Across North Carolina and the nation, high school seniors are sweating their college applications and fretting about one number: their SAT score.
But not students aiming for Wake Forest University, which no longer requires students to submit the standardized test score. Wake Forest was the first highly ranked research university to announce the move away from the SAT in 2008.
Since then, the university in Winston-Salem has become more racially and socio-economically diverse. Pell Grant recipients almost doubled. Students of color increased from 18 percent to nearly 23 percent.
Along the way, the university also noticed an uptick in the number of students with an exemplary high school track record, which, research shows, is the best predictor of college success. The percentage of Wake Forest first-year students who graduated in the top 10 percent of their high school classes grew from 65 percent in 2008 to 83 percent last fall.
"We feel like we have attracted students that have achieved a great deal in the classroom, who are very talented, who are very bright, who are very hardworking students but who had one thing going against them and that was the SAT," said Martha Allman, admissions dean at Wake Forest.

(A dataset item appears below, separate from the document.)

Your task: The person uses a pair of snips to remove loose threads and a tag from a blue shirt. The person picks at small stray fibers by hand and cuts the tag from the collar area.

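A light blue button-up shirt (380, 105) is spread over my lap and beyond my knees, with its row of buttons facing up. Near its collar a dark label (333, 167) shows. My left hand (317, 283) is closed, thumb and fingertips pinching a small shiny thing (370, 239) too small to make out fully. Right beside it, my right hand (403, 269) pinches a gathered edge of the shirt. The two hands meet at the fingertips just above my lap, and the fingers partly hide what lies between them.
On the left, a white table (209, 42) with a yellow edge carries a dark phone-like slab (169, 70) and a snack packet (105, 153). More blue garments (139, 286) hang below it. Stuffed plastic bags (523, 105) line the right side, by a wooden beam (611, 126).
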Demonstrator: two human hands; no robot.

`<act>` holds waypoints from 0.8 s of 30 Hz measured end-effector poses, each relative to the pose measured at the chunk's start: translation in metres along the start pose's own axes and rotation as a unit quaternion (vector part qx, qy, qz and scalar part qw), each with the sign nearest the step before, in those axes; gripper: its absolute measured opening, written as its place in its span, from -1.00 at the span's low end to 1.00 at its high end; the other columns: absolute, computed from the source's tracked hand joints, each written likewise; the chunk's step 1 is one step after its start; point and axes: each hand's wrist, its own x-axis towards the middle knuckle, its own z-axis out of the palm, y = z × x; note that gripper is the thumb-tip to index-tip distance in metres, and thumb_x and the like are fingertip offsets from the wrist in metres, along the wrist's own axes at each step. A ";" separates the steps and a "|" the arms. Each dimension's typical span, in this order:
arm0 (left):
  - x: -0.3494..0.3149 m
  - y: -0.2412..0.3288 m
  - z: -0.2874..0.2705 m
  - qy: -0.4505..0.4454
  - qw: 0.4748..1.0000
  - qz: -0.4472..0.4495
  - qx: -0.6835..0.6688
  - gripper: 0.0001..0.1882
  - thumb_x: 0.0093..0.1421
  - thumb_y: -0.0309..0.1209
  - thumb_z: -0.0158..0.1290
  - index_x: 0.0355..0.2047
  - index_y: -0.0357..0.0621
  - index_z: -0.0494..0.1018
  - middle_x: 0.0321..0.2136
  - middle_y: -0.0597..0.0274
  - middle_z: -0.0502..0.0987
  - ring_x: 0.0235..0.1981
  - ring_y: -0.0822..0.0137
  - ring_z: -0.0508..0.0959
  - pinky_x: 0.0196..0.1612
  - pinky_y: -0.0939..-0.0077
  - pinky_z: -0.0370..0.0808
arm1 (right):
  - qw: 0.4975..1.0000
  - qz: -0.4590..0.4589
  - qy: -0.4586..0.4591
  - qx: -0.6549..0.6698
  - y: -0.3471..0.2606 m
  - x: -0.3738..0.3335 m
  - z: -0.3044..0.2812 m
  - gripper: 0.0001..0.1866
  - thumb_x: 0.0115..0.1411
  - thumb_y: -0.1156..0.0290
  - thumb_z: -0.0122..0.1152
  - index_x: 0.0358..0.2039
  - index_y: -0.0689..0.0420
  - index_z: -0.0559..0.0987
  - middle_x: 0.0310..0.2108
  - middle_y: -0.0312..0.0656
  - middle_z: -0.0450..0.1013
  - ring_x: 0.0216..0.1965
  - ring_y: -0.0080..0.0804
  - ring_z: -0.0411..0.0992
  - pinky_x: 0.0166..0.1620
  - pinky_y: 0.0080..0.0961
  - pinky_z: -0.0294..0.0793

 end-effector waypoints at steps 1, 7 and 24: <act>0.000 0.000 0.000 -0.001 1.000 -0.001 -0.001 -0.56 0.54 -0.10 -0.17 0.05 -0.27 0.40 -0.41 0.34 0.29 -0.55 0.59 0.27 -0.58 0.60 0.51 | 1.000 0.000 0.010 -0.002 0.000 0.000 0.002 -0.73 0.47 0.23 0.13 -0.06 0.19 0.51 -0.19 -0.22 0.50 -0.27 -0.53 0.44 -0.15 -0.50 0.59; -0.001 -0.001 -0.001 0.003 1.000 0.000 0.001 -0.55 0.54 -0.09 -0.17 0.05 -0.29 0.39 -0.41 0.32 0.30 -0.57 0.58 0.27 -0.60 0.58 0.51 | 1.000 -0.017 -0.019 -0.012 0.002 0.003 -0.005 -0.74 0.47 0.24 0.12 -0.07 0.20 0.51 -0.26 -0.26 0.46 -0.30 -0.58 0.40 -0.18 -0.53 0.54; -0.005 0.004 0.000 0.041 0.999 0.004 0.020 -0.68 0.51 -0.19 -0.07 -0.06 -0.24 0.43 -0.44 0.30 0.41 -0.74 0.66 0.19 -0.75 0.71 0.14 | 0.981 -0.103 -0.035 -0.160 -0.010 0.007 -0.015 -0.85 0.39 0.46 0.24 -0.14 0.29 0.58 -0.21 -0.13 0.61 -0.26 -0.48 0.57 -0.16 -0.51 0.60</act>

"When we became test-optional, we started seeing these wonderful students that perhaps we would not have seen in our applicant pool before."
The university's results are reported in a new book, "SAT Wars," edited by Joseph Soares, a sociology professor at Wake Forest. The book undercuts the notion that standardized tests are a good indicator of future academic achievement.
It is published as North Carolina embarks on a new era of testing. Starting in March, the state will require high school juniors to take the ACT, the other major college entrance exam used in the United States. The state does not require the SAT, but it is the most commonly administered entrance exam among college-bound students in North Carolina.
The effort will cost the state $5.5 million.
Soares has been an outspoken critic of college entrance exams, which he describes as having built-in biases and a discriminatory effect. He said North Carolina's plan makes no sense.
"It's money being flushed down the toilet," he said.
June Atkinson, the state superintendent, said the ACT will be one useful component in evaluating performance of students and schools.
"What we want to gain from administering ACT - which is more content-based than SAT - is that we want to have an indication of whether students have the content necessary for them to be college-ready," she said.
The ACT, which generally has not been used as a college entrance exam in North Carolina, was chosen because it includes a section on science, Atkinson said.
Because most colleges still require the ACT or SAT, all North Carolina high school students will have one test under their belt - paid for by the state.
And, Atkinson said, the ACT can help the state identify weaknesses in academic content areas.